Where in the records does the word "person" appear? Copy each line that holds it.

▶ [Input data]
[Start of Attachment]
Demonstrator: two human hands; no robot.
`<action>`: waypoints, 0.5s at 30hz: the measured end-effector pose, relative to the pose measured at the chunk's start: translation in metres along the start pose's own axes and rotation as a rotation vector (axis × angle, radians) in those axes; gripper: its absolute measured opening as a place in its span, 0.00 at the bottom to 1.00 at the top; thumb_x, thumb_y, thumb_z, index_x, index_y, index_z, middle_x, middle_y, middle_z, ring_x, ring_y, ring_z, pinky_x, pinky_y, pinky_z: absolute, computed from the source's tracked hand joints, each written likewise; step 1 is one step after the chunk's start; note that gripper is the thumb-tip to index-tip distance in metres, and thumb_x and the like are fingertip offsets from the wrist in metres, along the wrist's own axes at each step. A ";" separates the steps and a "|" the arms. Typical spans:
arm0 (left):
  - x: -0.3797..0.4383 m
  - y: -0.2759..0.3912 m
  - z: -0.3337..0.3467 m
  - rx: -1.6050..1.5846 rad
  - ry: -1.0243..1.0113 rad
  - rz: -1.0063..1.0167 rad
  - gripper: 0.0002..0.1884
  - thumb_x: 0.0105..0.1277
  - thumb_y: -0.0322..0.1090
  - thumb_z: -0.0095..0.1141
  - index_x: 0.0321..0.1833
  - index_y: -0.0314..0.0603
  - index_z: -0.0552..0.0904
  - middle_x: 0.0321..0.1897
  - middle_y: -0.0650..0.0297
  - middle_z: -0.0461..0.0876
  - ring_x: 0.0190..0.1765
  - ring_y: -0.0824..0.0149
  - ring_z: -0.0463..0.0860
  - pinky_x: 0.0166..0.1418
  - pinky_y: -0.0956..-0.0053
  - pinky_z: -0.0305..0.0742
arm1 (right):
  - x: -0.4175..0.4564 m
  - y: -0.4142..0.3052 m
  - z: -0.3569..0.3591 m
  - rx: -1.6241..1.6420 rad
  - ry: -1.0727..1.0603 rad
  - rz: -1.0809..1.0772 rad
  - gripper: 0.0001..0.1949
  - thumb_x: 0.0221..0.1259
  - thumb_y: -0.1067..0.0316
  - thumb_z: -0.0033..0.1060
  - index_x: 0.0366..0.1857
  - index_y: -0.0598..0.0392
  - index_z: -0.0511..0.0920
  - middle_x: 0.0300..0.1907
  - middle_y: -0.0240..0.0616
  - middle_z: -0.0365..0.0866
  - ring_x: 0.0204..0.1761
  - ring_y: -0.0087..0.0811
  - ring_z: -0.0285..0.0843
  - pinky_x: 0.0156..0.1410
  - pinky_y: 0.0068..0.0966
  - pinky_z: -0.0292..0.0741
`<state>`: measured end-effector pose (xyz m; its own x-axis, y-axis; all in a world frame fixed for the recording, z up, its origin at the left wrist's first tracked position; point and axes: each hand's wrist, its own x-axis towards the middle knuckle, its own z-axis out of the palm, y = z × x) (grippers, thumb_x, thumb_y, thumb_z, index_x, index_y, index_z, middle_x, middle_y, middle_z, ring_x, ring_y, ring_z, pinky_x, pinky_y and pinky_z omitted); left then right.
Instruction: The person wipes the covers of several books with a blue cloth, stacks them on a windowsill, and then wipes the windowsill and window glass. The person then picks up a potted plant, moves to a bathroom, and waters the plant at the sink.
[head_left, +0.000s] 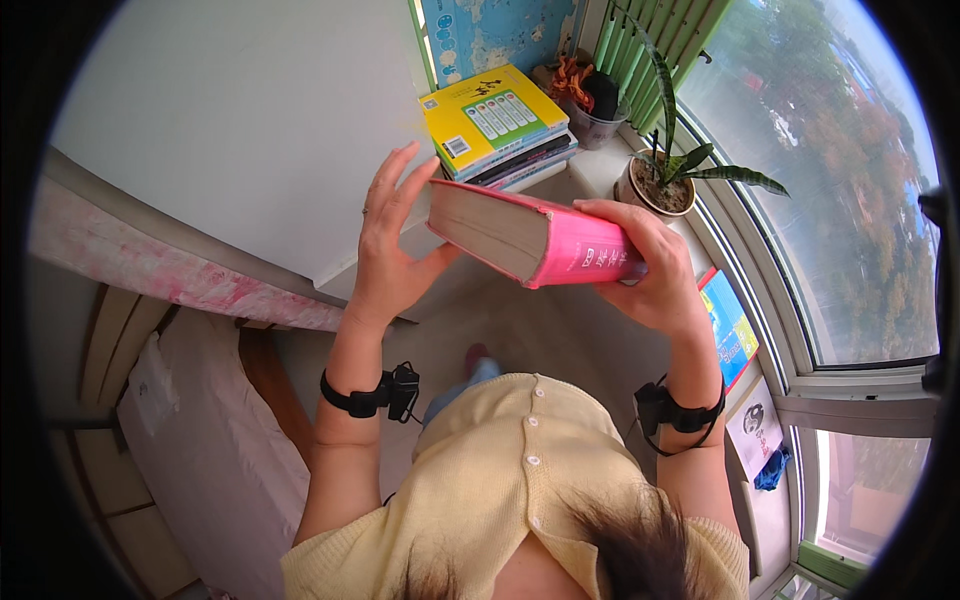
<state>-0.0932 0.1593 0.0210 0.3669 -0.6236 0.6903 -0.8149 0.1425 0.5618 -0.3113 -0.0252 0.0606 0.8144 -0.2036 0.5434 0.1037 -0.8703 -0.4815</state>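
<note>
A thick pink hardcover book (592, 244) is held up in front of my chest, its spine turned toward me and its page block facing left. My right hand (656, 262) grips it at the right end, the fingers over the top cover and the thumb below. My left hand (394, 232) is at the book's other end with its fingers spread. Its thumb and a fingertip come close to the book's left corners; whether they touch it is hard to tell. Beyond the book, a stack of books (499, 120) with a yellow cover on top rests in the corner.
A potted snake plant (660, 180) stands on the windowsill beside a clear plastic tub (596, 127) of items. A blue booklet (727, 326), a printed sheet (752, 427) and a blue cloth (772, 470) lie along the sill. A bed (217, 450) is at lower left.
</note>
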 end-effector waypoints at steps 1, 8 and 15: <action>0.000 -0.013 -0.001 0.143 0.175 -0.077 0.31 0.55 0.16 0.64 0.64 0.38 0.77 0.63 0.56 0.79 0.64 0.53 0.79 0.68 0.62 0.74 | 0.019 0.005 0.009 -0.113 0.113 -0.109 0.33 0.35 0.78 0.73 0.56 0.53 0.78 0.52 0.41 0.84 0.55 0.46 0.82 0.60 0.39 0.78; -0.031 -0.054 0.001 -0.254 0.072 -0.289 0.20 0.63 0.16 0.56 0.59 0.34 0.80 0.61 0.54 0.79 0.50 0.62 0.86 0.55 0.69 0.82 | 0.104 0.067 0.065 -0.458 0.458 -0.099 0.32 0.37 0.78 0.71 0.56 0.46 0.79 0.59 0.28 0.82 0.62 0.35 0.76 0.72 0.39 0.62; -0.032 -0.085 0.009 -0.206 0.006 -0.232 0.18 0.65 0.16 0.54 0.58 0.34 0.81 0.58 0.52 0.81 0.47 0.62 0.87 0.53 0.70 0.82 | 0.127 0.126 0.123 -0.495 0.132 -0.157 0.36 0.41 0.81 0.65 0.61 0.38 0.76 0.64 0.21 0.77 0.69 0.34 0.68 0.75 0.46 0.55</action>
<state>-0.0398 0.1599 -0.0528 0.5357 -0.6535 0.5347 -0.6012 0.1495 0.7850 -0.1242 -0.1054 -0.0157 0.7288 -0.0808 0.6800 -0.0888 -0.9958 -0.0231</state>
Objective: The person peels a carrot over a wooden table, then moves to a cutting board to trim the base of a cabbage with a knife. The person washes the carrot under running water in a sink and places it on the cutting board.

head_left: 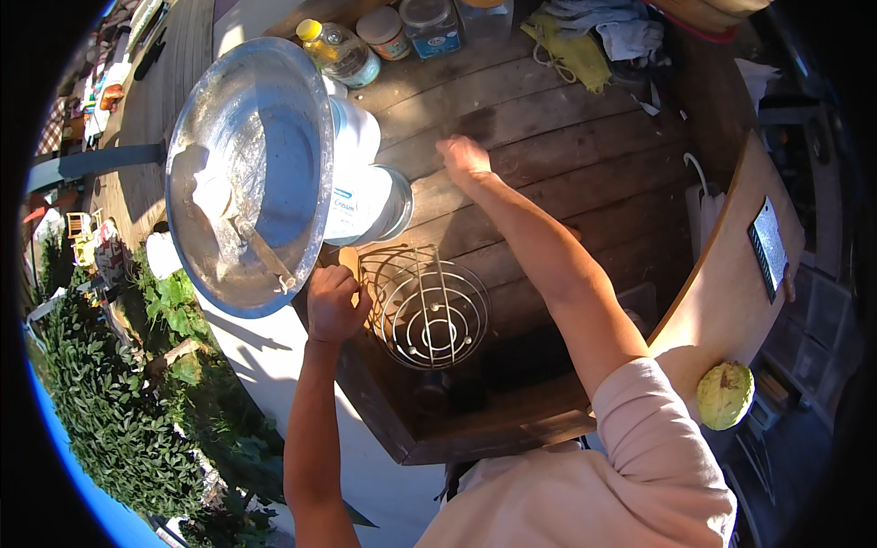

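Observation:
My left hand (337, 301) is closed around a light wooden handle (349, 259) beside the lower rim of a large metal basin (316, 205); what the handle belongs to cannot be told. The basin holds a white lump and a whitish-coated stick (264, 253). Over the wooden planks reaches my right hand (466, 156), its fingers bent, and nothing shows in them. Between my arms lies a round wire rack (438, 312). White tubs (370, 205) stand beside the basin, one bearing writing.
At the far side are a yellow-capped bottle (339, 55), lidded jars (381, 33), a yellow cloth (569, 48) and grey gloves (627, 34). On the right, a curved board (699, 308) carries a metal grater (769, 248) and a green round fruit or vegetable (725, 396). A wooden rim (493, 438) edges the surface near me.

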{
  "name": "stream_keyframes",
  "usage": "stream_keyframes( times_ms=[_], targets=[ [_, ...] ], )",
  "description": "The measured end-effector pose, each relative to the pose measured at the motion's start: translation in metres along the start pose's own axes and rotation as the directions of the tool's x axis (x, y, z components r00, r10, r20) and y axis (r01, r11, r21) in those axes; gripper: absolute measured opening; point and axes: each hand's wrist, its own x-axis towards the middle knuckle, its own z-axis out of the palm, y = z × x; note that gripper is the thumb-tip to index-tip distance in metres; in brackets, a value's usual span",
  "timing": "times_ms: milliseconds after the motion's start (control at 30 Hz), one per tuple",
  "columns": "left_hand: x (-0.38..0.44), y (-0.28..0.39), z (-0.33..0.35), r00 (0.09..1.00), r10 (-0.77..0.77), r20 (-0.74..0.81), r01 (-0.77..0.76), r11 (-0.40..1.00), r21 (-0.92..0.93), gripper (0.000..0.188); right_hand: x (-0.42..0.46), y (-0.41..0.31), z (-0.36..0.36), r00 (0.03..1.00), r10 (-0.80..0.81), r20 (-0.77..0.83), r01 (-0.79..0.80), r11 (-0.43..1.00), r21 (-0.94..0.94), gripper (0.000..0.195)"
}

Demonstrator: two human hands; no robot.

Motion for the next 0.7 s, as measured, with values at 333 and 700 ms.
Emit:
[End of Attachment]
▶ [Solved exercise]
Instruction: The person wipes the covers of several books with a blue cloth, stacks them on a windowsill, and then wipes the windowsill and window glass. The person then picks up a potted plant, moves to a bathroom, and waters the plant at the sink.
Objective: The person peels a carrot over a wooden table, then moves to a cutting board to trim the base of a cabbage with a knife. The person washes the carrot under running water in a sink and places it on the cutting board.

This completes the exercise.